7. The unloading method for a super high-rise, large-span transfer truss according to claim 6, characterized in that, Step S3 also includes melting stage control: When the steel plate is cut to a remaining thickness of 1 / 3 of its total thickness, the melting stage begins. During the melting stage, the cutting nozzle angle is tilted to 70-80 degrees, and the cutting speed is reduced to 100-150 mm / min; Control the melting rate so that the mid-span displacement rise rate does not exceed 0.5 mm / min.

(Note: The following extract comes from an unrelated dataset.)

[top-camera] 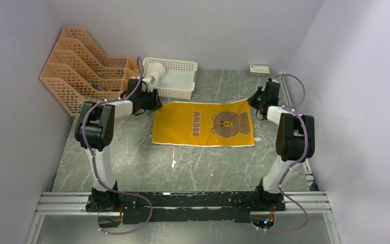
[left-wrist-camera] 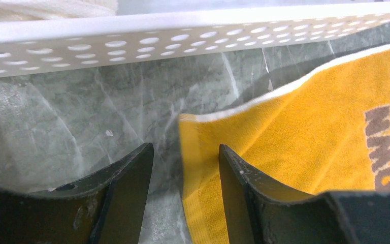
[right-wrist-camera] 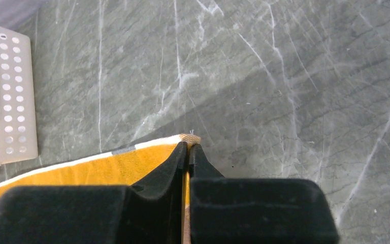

8. The unloading method for a super high-rise, large-span transfer truss according to claim 1, characterized in that, In step S4: The real-time assessment includes calculating the following indicators: load distribution unevenness coefficient at each support point, deviation rate between mid-span displacement and calculated value, and ratio of strain to yield strain at key points. Set warning thresholds: trigger a warning when the load distribution unevenness coefficient is greater than 1.15, the displacement deviation rate is greater than 20%, and the strain ratio is greater than 0.
8.
9. A method for unloading a super high-rise, large-span transfer truss according to claim 8, characterized in that, The dynamic adjustment of the unloading strategy in step S4 includes a tiered exception handling mechanism: Level 1 anomaly handling: When a single indicator slightly exceeds the limit, the subsequent cutting order of the partition to which the anomaly point belongs is automatically adjusted; Level 2 anomaly handling: When two or more indicators exceed the standard, suspend all cutting operations adjacent to the anomaly point for 5-10 minutes; Level 3 anomaly handling: When the strain at a critical node reaches more than 80% of the yield strain or the mid-span displacement exceeds 80% of the design allowable value, all cutting operations shall be stopped immediately.
10. The unloading method for a super high-rise, large-span transfer truss according to claim 1, characterized in that, In step S5: The continuous monitoring period shall not be less than 72 hours, and the monitoring frequency shall be: once every 5 minutes in the first 1-2 hours, once every 30 minutes in the 3rd-24th hours, and once every 2 hours on the second day; The conditions for dismantling the support system are: the mid-span displacement change is less than 1 mm within 24 consecutive hours, the stress fluctuation amplitude of all key measuring points is less than ±5% of its final stable value, and the change of the structural fundamental frequency is less than 2% of the test value before unloading.